Online engagement for Iain’s meditation group is strong but this wasn’t always the case. In the early stages of the pandemic, many members resisted Zoom and online meditation, feeling that meditation could only be done live, in person. However, as the pandemic dragged on, they gave it a chance. That was the biggest hurdle, says Iain, just getting members onto Zoom. Once they learned how to use Zoom, moving everyone onto the Sutra platform was easy. For his meditation group, Iain set up a discussion space where conversation remains active, and a content space that holds Zoom links for meditation sessions and retreats. As with all the spiritual programs Iain supports, the space he created for his local group is intentionally clean and simple, an aesthetic that reflects the intention of his group’s meditation work.
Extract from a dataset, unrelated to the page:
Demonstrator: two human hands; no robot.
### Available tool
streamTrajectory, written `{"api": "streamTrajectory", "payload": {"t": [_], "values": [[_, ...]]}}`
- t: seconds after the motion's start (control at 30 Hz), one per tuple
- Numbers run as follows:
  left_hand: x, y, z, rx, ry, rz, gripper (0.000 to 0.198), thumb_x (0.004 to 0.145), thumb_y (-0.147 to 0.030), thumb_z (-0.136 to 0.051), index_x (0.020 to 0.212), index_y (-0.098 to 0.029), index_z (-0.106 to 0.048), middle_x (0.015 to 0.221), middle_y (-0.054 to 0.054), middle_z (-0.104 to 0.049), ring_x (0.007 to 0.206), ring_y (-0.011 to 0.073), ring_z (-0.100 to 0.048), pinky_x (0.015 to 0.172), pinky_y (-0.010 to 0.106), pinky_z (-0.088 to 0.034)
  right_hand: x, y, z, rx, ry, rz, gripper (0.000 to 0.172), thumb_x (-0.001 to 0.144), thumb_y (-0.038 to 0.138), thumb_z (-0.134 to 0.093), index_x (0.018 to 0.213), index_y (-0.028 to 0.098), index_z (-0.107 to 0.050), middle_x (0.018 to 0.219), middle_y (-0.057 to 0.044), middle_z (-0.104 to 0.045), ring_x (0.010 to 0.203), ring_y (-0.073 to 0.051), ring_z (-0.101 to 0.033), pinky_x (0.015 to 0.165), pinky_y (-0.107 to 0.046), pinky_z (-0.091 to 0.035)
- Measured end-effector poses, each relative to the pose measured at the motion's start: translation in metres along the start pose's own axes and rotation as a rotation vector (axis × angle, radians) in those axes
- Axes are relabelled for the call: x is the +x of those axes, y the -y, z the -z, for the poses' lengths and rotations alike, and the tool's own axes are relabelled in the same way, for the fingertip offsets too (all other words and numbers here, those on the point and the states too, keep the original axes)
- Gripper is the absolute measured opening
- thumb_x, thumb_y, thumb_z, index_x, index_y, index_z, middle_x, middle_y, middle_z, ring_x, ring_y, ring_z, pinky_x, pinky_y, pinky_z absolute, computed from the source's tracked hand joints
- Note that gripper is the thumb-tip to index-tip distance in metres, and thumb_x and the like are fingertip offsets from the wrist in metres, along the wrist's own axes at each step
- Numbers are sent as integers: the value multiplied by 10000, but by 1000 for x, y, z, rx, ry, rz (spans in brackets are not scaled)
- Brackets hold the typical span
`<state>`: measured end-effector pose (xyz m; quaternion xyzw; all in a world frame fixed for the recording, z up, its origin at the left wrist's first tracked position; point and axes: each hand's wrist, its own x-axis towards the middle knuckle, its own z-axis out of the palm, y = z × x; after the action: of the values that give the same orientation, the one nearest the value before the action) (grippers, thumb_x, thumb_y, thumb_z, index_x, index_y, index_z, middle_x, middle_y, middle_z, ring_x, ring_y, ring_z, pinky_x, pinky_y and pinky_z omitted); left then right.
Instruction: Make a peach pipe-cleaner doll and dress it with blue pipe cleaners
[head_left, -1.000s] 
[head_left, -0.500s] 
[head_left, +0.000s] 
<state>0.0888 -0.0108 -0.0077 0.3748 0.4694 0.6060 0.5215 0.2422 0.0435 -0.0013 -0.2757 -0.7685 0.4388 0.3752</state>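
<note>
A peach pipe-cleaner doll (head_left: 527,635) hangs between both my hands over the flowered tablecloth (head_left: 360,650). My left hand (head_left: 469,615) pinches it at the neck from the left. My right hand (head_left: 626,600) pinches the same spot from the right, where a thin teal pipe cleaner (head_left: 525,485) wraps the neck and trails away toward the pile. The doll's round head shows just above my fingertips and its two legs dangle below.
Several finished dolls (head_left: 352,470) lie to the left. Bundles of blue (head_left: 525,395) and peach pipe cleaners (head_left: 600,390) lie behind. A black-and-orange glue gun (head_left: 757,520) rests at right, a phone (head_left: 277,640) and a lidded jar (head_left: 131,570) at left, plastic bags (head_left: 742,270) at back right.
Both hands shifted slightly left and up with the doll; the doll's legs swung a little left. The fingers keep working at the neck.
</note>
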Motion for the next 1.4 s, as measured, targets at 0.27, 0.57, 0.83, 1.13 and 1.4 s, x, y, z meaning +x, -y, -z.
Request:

When the online experience is even better than in-person
Iain has seen great success for online, art-based meditation retreats thanks to participants’ ability to upload and share photos. In some ways, hosting art-based retreats online is even better than hosting them in-person, he explains. Because of the number of participants, it becomes a logistical question, when in-person, of having enough physical space to share everyone’s artwork, as well as having ample time to view and discuss the artwork. When hosting art-based retreats online, Ian creates discussion spaces where participants can upload photos of their work; then, participants have ample time throughout the course of the retreat—sometimes extending over a weekend, sometimes extending over several weeks—to view each other’s work and to dialogue with one another.
For many, online meditation gatherings are new; Iain sees potential in this community experience. When meditating in-person, there is an energy that exists in that space of community. Iain has sensed a similar energy online. It is an energy, he says, that is different than when meditating alone.
Meaningful conversation in safe online spaces
The ability for meditation groups and retreat centers to host events, share resources, and build community within safe, private spaces online is important. Iain notes that groups often begin with emails but, if there’s going to be meaningful conversation in groups larger than ten (or so) individuals, a private online space becomes crucial. Email is one-sided; conversation within the discussion spaces created on Sutra are multi-dimensional. People are looking for safe places to share, safe places to learn, safe places to gather online. Sutra helps Iain create these safe spaces as he volunteers his support of spiritual communities expanding online programs.
What’s next?
There is, perhaps, a delicate balance between engaging in solitary, inward work while also engaging in community. It is not a case of one being more important than the other so much as it is a distinction. Alone, together, or a nuanced combination—all are moving toward the same goal. Creating online spaces for people to practice meditation and to engage in dialogue between meditation sessions is something to which Iain devotes and volunteers time and attention. He appreciates that online programs allow people who don’t have the means to travel, whether because of time or financial constraints, to experience meditation retreats. Moving forward, Iain believes much retreating will continue online; he sees online work as an integral part of the future of the meditation communities he supports. He plans to continue volunteering his IT skills in this regard.